Od początku trzeciej partii Olavia dyktowała tempo i bardzo szybko wyszła na dwupunktową przewagę. Efektownie atakowali ze skrzydła Kochel, Mioduszewski i Jakub Pasierbowicz. Po pojedynczym bloku, powracającego po chorobie, Kamila Łukasza zrobiło się 11:8, co wywołało zamieszanie w szeregach gospodarzy. Ten sam zawodnik dołożył atak i blok, a później popisał się asem serwisowym. Oławianie stale zwiększali przewagę i grali coraz swobodniej. Przy stanie 23:17 dla Olavii miejscowi próbowali odrobić straty, ale nie byli w stanie przeciwstawić się zdecydowanie lepszym tego dnia gościom.
Zwycięstwo oławian w trzeciej partii 25:22 i w całym spotkaniu 3:0 było w pełni zasłużone. To stawia zespół trenera Murdzka w komfortowej sytuacji przed ostatnią kolejką. Jeżeli wygrają ostatni mecz i utrzymają drugą lokatę, to w dalszej fazie rozgrywek trafią na teoretycznie słabszego rywala.
Olavia: Piotr Parusel, Kamil Łukasz, Patryk Noworolski, Bartłomiej Mioduszewski, Karol Kochel, Jakub Pasierbowicz i Sebastian Graczy.
*
W drugiej parze Gwardia Wrocław wygrała w Jaworze ze Spartakusem 3:0.
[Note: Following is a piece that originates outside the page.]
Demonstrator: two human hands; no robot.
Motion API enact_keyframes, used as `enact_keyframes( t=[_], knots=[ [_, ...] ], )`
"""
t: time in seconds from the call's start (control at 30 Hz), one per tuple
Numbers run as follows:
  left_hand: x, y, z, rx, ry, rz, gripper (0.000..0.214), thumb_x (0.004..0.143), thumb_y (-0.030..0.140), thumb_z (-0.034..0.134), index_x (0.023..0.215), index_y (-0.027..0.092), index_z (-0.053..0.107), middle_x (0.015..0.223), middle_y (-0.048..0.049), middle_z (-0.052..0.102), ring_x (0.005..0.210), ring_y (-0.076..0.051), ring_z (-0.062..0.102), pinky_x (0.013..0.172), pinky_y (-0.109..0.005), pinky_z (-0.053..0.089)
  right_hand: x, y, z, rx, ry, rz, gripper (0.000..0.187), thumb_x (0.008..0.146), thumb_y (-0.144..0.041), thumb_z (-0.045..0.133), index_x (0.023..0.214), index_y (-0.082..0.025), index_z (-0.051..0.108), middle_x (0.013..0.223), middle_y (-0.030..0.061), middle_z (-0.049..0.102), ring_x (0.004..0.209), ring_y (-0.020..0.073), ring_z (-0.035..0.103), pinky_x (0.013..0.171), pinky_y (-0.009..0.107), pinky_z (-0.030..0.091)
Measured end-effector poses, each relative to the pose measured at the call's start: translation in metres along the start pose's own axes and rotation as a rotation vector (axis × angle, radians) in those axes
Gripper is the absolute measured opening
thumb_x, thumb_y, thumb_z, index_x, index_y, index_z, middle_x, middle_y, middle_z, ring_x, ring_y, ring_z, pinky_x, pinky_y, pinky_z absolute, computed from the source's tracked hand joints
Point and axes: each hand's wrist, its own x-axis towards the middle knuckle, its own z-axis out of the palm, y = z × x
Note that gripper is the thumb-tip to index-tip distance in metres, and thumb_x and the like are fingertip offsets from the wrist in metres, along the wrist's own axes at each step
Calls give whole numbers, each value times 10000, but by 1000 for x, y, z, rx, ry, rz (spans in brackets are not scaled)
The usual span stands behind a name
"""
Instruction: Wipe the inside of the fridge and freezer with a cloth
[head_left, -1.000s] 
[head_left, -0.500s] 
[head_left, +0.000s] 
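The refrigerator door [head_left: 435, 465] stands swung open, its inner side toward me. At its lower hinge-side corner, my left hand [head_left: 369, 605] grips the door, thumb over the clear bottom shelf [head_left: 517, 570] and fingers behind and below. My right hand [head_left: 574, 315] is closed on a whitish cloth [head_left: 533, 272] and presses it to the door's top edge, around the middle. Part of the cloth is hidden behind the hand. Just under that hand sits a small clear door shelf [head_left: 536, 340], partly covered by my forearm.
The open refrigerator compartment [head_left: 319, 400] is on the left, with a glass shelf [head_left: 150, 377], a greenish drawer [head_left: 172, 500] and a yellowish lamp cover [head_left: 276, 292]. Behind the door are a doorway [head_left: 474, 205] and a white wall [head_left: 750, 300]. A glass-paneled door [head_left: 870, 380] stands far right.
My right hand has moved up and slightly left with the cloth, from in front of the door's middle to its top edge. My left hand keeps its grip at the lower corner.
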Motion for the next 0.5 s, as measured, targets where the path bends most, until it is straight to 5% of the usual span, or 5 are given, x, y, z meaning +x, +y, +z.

1. Gwardia Wrocław 5 10 15:0
2. MKS Olavia 5 7 8:10
3. Kus-Kus Kamienna Góra 5 7 8:11
4. Spartakus Jawor 4 6 4:14
*
W ostatnim spotkaniu finału "A" oławianie zagrają w niedzielę 20 stycznia, w hali OCKF przy ulicy Sportowej, ze Spartakusem Jawor. Początek meczu o godz. 11.15.